Mahkamah Konstitusi (MK) memutuskan tindakan penyelidikan dan penyidikan terhadap kepala daerah dan/atau wakil kepala daerah tidak perlu persetujuan tertulis dari Presiden atas permintaan penyidik.
“Pasal 36 ayat (1) dan Pasal 36 ayat (2) Undang-Undang Nomor 32 Tahun 2004 tentang Pemerintahan Daerah sebagaimana telah diubah terakhir dengan Undang-Undang Nomor 12 Tahun 2008 tentang Perubahan Kedua Atas Undang-Undang Nomor 32 Tahun 2004 tentang Pemerintahan Daerah bertentangan dengan UUD 1945 dan tidak mempunyai kekuatan hukum mengikat,” kata Ketua Majelis Hakim Mahfud MD, saat membacakan putusan di Jakarta, Rabu.
Menurut mahkamah, dengan adanya syarat persetujuan tertulis dari Presiden untuk melakukan penyelidikan dan penyidikan, akan menghambat percepatan proses peradilan dan secara tidak langsung mengintervensi sistem penegakan keadilan.
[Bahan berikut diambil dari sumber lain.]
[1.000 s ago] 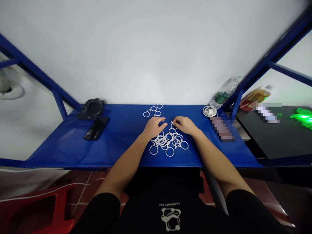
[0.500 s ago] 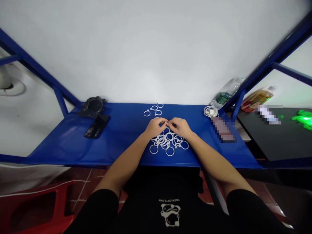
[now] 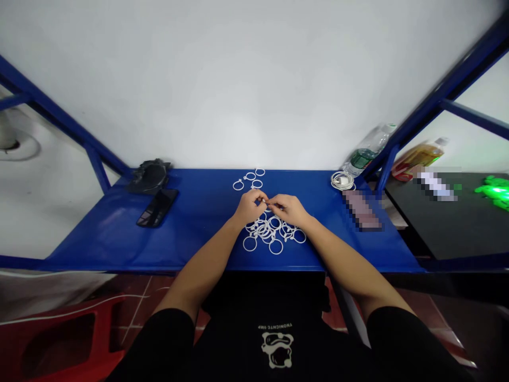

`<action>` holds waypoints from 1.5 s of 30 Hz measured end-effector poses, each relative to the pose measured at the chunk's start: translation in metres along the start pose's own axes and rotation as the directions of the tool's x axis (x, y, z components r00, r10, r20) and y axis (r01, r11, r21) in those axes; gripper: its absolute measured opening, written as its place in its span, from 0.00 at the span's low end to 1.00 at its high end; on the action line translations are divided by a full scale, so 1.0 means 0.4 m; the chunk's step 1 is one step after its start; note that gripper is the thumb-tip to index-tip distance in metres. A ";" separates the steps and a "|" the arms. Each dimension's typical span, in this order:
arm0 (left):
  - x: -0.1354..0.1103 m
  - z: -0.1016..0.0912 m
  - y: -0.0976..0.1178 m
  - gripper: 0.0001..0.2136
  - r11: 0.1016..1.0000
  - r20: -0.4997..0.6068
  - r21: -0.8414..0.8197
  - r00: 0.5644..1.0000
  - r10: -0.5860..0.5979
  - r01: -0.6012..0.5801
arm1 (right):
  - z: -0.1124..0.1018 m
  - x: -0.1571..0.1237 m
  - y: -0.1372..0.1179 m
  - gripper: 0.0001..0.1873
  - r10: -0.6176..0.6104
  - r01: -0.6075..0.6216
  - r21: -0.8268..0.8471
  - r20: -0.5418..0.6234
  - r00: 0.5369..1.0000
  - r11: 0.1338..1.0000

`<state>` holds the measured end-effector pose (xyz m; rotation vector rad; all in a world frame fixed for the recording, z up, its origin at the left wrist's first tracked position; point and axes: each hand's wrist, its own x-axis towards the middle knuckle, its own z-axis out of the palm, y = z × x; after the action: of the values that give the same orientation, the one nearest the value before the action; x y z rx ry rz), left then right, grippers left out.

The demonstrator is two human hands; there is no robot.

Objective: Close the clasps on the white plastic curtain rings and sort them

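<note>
My left hand point(image 3: 248, 208) and my right hand point(image 3: 293, 209) meet over the blue tabletop, fingertips pinched together. Between them is a white ring point(image 3: 268, 210) with a small white piece at its top; the fingers cover much of it. Both hands appear to grip it, left hand at the small piece, right fingers touching from the other side. Just below the hands lies a loose pile of several white rings point(image 3: 275, 246), each with a little knob. Beyond the hands, near the wall, a few similar rings point(image 3: 238, 185) lie spread apart.
On the left lie a black phone point(image 3: 157, 208) and a dark crumpled item point(image 3: 149, 176). A coiled white cable point(image 3: 342, 181), a clear bottle point(image 3: 363, 156) and a blurred-out flat object point(image 3: 362, 210) are on the right. Blue frame bars point(image 3: 97, 167) flank the table point(image 3: 207, 233).
Both hands have shifted slightly left, and the fingertips have changed position around the small piece on the ring. The view has moved a little; the rings on the table look unchanged.
</note>
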<state>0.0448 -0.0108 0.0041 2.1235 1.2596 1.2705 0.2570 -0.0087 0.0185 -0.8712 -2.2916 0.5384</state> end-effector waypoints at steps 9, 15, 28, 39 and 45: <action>0.011 -0.021 -0.004 0.15 0.994 0.004 0.093 0.999 -0.052 0.051 | -0.008 0.007 0.042 0.12 0.095 -0.104 -0.058 -0.150 0.984 0.993; 0.027 -0.074 -0.046 0.11 0.983 0.155 0.152 0.979 -0.131 0.107 | -0.047 0.017 0.060 0.16 0.122 -0.133 -0.111 -0.100 0.987 0.985; 0.013 -0.114 -0.070 0.14 0.961 0.443 0.278 0.888 -0.121 -0.008 | -0.124 -0.013 0.063 0.19 0.073 -0.059 -0.046 0.445 0.893 0.997; 0.024 -0.092 -0.059 0.10 0.960 0.201 0.277 0.973 -0.109 0.050 | -0.094 0.001 0.084 0.03 0.168 -0.143 -0.160 0.154 0.974 0.977; 0.024 -0.062 -0.011 0.09 0.979 0.064 0.177 0.992 -0.110 0.097 | -0.062 0.000 0.092 0.08 0.278 -0.278 0.046 0.021 0.960 0.959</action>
<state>0.0234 -0.0037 0.0190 2.1685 1.4762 1.0642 0.2900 0.0209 0.0159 -1.1781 -2.1709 0.7201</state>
“Persyaratan persetujuan tertulis dari Presiden bagi penyelidikan dan penyidikan kepala daerah dan/atau wakil kepala daerah juga menghambat proses hukum, yang seharusnya sesuai asas yaitu bersifat cepat, sederhana, dan berbiaya ringan,” kata Hakim Konstitusi Akil Mochtar, saat membacakan pertimbangannya.
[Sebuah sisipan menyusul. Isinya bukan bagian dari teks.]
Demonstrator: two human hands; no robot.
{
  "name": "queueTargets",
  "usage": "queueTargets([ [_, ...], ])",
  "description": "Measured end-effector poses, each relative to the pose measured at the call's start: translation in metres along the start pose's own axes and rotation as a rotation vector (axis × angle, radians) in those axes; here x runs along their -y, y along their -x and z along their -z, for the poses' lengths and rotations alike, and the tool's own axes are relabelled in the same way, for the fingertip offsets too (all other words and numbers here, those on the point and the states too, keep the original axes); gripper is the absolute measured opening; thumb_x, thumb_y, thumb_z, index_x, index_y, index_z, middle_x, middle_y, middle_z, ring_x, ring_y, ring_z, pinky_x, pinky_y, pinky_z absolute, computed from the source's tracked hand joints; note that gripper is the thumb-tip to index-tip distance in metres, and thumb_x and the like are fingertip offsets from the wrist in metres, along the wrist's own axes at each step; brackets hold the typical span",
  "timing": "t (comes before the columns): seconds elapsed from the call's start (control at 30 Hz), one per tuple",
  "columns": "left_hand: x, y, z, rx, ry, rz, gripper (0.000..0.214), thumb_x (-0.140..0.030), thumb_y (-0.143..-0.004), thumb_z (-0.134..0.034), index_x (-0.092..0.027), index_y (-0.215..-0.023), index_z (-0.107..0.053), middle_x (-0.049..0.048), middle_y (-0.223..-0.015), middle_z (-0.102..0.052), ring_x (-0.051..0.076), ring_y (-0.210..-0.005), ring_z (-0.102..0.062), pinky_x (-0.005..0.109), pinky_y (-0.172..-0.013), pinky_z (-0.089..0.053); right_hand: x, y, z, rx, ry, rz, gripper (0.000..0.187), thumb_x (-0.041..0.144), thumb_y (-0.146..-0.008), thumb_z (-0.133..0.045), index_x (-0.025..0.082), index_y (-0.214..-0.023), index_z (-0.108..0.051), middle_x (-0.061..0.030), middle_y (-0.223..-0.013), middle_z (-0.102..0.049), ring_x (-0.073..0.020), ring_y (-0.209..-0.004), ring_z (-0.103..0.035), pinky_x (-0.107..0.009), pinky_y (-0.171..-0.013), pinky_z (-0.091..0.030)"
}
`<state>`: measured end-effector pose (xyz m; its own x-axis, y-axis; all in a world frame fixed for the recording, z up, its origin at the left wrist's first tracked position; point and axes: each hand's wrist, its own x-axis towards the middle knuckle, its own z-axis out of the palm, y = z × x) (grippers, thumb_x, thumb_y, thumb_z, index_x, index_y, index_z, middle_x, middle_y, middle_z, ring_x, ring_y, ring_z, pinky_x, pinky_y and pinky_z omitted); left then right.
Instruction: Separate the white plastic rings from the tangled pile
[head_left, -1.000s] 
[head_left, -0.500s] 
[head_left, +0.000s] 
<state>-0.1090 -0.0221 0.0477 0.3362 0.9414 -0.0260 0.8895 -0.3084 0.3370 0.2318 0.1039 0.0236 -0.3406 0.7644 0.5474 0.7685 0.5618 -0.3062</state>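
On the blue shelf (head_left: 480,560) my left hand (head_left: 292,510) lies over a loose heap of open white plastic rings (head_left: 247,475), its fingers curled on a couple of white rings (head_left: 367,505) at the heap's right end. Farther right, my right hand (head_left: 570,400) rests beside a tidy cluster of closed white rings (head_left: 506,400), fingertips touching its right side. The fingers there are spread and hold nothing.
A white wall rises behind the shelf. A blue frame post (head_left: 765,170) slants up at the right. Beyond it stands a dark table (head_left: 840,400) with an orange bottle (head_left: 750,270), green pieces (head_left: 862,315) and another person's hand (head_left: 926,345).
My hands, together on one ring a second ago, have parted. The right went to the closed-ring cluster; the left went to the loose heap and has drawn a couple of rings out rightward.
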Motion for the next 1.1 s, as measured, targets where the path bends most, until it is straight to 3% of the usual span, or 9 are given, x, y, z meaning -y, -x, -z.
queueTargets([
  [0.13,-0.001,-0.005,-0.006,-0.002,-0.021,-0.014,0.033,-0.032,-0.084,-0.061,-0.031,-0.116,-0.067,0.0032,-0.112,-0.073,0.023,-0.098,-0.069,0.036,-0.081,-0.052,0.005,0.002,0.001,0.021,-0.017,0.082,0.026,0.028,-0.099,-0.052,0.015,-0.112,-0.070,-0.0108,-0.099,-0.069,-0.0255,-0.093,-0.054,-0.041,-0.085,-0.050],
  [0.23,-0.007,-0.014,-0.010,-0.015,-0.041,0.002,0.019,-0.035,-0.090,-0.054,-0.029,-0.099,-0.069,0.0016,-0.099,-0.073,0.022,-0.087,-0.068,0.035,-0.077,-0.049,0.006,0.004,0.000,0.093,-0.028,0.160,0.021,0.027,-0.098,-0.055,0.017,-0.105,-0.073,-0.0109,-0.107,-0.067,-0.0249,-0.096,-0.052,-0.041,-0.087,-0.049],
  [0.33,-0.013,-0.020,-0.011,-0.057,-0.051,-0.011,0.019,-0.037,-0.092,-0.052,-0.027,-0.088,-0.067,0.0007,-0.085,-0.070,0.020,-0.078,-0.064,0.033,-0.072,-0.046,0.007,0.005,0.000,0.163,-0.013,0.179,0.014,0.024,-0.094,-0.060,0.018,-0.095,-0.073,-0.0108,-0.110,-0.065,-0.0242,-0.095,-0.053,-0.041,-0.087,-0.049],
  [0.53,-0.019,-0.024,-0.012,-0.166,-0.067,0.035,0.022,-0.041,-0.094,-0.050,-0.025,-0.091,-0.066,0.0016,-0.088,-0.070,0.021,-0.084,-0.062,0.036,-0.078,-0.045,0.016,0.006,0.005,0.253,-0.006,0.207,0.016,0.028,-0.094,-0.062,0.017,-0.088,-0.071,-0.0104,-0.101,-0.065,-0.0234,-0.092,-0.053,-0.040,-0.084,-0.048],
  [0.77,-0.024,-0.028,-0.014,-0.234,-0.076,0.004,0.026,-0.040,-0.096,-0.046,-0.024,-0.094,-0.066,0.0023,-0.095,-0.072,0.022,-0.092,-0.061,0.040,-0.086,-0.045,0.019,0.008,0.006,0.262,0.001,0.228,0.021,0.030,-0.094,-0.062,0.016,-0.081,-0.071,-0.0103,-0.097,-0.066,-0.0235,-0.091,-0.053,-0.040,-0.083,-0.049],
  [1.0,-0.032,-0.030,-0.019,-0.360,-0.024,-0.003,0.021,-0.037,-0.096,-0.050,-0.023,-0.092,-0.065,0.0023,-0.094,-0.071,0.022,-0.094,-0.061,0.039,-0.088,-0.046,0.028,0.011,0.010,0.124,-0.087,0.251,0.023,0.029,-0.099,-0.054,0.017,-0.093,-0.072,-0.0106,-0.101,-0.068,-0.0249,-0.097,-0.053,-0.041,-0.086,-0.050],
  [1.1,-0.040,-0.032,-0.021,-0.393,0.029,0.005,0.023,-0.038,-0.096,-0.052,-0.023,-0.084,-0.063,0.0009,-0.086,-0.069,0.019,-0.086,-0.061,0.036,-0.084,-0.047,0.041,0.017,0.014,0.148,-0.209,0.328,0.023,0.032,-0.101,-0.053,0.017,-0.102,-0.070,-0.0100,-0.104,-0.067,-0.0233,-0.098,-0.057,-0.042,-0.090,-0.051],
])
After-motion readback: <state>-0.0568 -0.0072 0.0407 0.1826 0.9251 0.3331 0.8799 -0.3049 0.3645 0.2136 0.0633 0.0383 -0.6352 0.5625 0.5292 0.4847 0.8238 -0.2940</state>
Akil mengatakan bahwa proses penyelidikan dan penyidikan terhadap kepala daerah dan/atau wakil kepala daerah yang diduga melakukan tindak pidana, meskipun mungkin mengganggu kinerja kepala daerah dalam menjalankan pemerintahan daerah, namun tidak menghalangi yang bersangkutan untuk menjalankankan tugasnya.
“Kepala daerah dan/atau wakil kepala daerah yang diselidiki dan disidik masih dapat melaksanakan tugas sehari-hari seperti biasa,” kata Akil.
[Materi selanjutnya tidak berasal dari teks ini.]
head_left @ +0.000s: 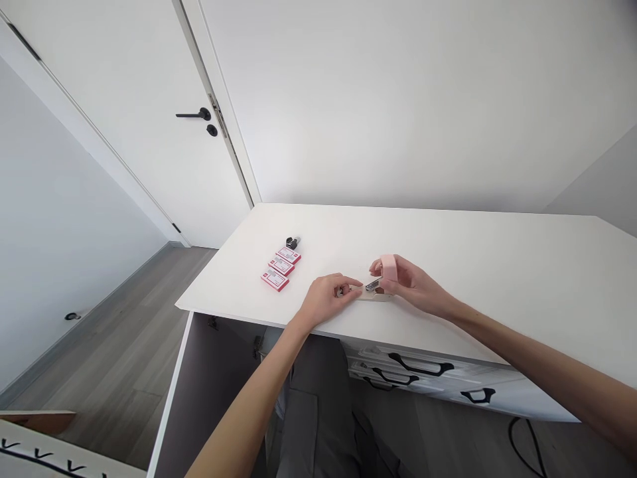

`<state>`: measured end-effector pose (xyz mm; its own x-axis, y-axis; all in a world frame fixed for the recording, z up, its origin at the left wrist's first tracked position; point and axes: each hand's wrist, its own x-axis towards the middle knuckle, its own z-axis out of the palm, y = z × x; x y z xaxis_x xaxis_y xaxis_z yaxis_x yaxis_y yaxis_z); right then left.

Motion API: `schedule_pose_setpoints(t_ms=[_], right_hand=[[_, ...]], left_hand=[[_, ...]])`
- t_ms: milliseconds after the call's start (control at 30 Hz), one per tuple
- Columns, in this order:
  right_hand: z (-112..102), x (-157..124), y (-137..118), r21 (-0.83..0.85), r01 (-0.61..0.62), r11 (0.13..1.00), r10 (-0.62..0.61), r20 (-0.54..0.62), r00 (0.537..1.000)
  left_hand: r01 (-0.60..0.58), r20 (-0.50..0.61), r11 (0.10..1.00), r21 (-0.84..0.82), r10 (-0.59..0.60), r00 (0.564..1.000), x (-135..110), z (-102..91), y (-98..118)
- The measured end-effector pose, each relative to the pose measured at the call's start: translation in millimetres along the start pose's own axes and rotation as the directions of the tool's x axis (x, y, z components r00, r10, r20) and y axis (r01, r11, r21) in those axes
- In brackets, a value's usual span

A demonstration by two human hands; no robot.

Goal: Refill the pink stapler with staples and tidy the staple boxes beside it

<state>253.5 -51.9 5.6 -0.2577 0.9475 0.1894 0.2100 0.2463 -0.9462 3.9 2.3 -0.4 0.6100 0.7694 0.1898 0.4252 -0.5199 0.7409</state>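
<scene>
A pink stapler (389, 267) lies on the white tabletop in front of me, its top raised away from its pale base. Between the two parts shows the metal staple channel (372, 285). My left hand (328, 297) is closed on the stapler's left end, fingers over the base. Raised around the pink top, my right hand (414, 289) is closed with thumb and fingers gripping it. Whether any staples are pinched in the fingers is too small to tell.
Several things lie left of my hands: a row of three red-and-white small boxes (281, 266) and a small black-and-silver object (292, 243), perhaps a staple remover. The cabinet's front edge has drawers with black handles (421, 365) below. A white door (149, 119) stands behind at left.
</scene>
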Motion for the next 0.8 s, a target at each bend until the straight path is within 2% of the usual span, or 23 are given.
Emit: schedule_pose_setpoints(t_ms=[133,300,400,600,800], right_hand=[[-20,-11,-3,-0.114,0.003,0.993,-0.015,-0.101,0.995],[-42,-31,-4,-0.144,-0.161,0.976,0.129,-0.208,0.97],[-46,-40,-1,-0.125,-0.197,0.972,0.158,-0.272,0.949],[-51,-52,13,-0.128,-0.249,0.96,0.192,-0.343,0.919],[-65,-64,29,-0.1,-0.288,0.952,0.229,-0.389,0.892]], left_hand=[[0.031,-0.021,0.999,-0.026,-0.031,0.999,-1,1.2,-1],[0.066,-0.024,0.995,-0.081,-0.068,0.997,-3,-1.4,5],[0.091,-0.054,0.984,-0.151,-0.101,0.993,-4,-4.9,10],[0.141,-0.247,0.963,-0.231,-0.198,0.949,-4,-7.2,8],[0.151,-0.27,0.963,-0.224,-0.21,0.94,-2,-4.7,3]])
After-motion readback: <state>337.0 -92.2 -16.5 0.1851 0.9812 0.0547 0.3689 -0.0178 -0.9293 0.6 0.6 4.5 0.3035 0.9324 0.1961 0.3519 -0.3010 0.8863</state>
Dalam pengujian UU Pemda ini, MK juga memutuskan Pasal 36 ayat (3) dan ayat (4) UU Pemda konstitusional bersyarat.
MK menyatakan Pasal 36 ayat (3) UU Pemda bertentangan dengan UUD 1945 dan tidak memiliki hukum mengikat sepanjang tidak dimaknai “tindakan penyidikan yang dilanjutkan dengan penahanan terhadap kepala daerah dan/atau wakil kepala daerah memerlukan persetujuan tertulis dari Presiden dan apabila persetujuan tertulis dimaksud tidak diberikan oleh Presiden dalam waktu paling lambat 30 hari terhitung sejak diterimanya surat permohonan maka proses penyidikan yang dilanjutkan denganpenahanan dapat langsung dilakukan”.
Sedangkan Pasal 36 ayat (4) UU Pemda bertentangan dengan UUD 1945 dan tidak memiliki hukum mengikat sepanjang tidak dimaknai “hal-hal yang dikecualikan dari ketentuan tersebut pada ayat (3) adalah: a. tertangkap tangan melakukan tindak pidana kejahatan; atau b. disangka telah melakukan tindak pidana kejahatan yang diancam dengan pidana mati, atau telah melakukan tindak pidana kejahatan terhadap keamanan negara”.
“Memerintahkan pemuatan putusan ini dalam Berita Negara Republik Indonesia sebagaimana mestinya,” kata Mahfud.
Pengujian UU Pemda ini dimohonkan sejumlah aktivis anti korupsi yaitu Indonesia Corruption Watch (ICW), Feri Amsari (Dosen FH Andalas), Teten Masduki (Sekjen TII), dan Zainal Arifin Mochtar (Direktur Pukat UGM).